Far from saying the last couples of seasons have been perfect – not something I expect, the journey is more interesting when flawed – I just feel that 'Lost' is the genius child that went through its still brilliant adolescence and is now hitting the level of maturity its writers always had the potential for and showed in flashes. Has the show ever been so dynamic (since season 1) for five episodes on the trot like this?

It helps of course that this week saw the next chapter in Desmond's (the ever brilliant Henry Ian Cusick) story, my favourite character in 'Lost' since his deranged appearance in episode one of season two. My favourite because not only is he Scottish, has a fine beard, refers to everyone as 'brother', and saved the world for three years by pushing the button, but because Desmond is the modern day Odysseus with girlfriend Penelope (Sonya Walger) his modern day, well, Penelope.
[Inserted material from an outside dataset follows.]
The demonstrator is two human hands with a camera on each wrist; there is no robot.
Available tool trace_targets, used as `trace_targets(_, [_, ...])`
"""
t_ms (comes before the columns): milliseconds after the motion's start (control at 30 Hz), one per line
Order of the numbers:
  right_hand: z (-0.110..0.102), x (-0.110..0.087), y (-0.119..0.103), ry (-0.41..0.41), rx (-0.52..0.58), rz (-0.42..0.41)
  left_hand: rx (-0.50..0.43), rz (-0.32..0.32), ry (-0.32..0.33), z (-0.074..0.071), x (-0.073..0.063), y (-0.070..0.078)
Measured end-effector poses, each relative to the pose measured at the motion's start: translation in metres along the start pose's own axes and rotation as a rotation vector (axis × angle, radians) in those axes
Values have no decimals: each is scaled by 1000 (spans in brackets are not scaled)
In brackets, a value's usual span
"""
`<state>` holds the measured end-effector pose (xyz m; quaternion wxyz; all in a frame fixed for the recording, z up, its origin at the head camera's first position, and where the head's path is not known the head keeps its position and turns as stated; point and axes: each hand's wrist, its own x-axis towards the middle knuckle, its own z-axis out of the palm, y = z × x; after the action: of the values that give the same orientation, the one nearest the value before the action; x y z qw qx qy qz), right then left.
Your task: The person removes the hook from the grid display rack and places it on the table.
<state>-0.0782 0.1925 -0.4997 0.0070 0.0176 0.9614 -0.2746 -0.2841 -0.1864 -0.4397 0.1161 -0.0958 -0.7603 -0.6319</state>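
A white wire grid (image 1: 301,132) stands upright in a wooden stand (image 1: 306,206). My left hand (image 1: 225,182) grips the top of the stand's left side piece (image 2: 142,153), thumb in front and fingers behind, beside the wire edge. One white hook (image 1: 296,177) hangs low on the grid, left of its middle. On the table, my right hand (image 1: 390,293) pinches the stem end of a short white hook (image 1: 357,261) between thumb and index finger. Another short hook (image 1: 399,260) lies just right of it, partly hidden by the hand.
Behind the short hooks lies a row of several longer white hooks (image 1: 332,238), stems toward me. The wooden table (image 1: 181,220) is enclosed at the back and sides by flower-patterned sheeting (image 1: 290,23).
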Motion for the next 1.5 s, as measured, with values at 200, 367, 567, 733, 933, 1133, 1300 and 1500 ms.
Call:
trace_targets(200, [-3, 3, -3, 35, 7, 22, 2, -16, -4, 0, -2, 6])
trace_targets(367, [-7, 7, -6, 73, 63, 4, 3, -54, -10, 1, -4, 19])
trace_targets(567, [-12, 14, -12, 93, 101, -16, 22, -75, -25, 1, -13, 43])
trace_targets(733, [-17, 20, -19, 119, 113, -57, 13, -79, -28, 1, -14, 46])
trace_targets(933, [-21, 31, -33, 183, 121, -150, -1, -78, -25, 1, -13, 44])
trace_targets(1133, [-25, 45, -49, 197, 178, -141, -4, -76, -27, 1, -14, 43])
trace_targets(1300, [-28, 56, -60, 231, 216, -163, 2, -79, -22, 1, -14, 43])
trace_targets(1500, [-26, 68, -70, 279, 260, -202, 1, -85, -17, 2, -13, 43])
Theirs is the great love story in this whole island adventure, some might even say it is epic ("spanning years and continents; lives ruined, blood shed. Epic"). And while the love triangle of Jack, Kate and Sawyer has made for good TV these past three years, the sincerity of Penny and Desmond's relationship is what really sells me, it is taken me to the edge of tears on more than one occasion, and the phone call at the end of 'The Constant' was no exception.

Then there was the time-traveling. You have to appreciate the way in which one of the biggest reveals (though we kinda knew it was coming) in the 'Lost' mythology was sidelined by the love story of Desmond and Penny talking for the first time in three years, saving Desmond's life. Not only that, but perhaps after years of trying, here's a piece of fiction that has finally explained the premise in a coherent manner. Maybe it's just me, but while it left me with plenty to digest, my brain didn't become 'fused' nor did I suffer an aneurysm. And how about the stuff with the Black Rock and Paul Robinson, aka Charles Widmore, aka the superbly sinister Alan Dale buying up the 1st mate's diary – found seven years after the ship disappearance with pirate treasure in Madagascar (can I hear you saw Polar bear in Tunisia?).

Speaking of which, what is the deal with anthropologist Charlotte? I have a suspicion she knows much more than we think and is closely tied to the original Dharma group. Some other questions left over:

• Can there be any doubt left that Michael is Ben's man on the freighter?
• Will Sayid get the chance to torture him if he is?
• Who is the captain?
• Who is everyone else on the ship for that matter?
• What's in the 1st mate's diary and does the freighter belong to Charles Widmore?
• Why does Daniel need a constant – is time travel why his memory is skew whiff?
• Why didn't the water drain out of the sink in the toilets???

Just eight episodes to go this season and I would recommend everyone make the most of them.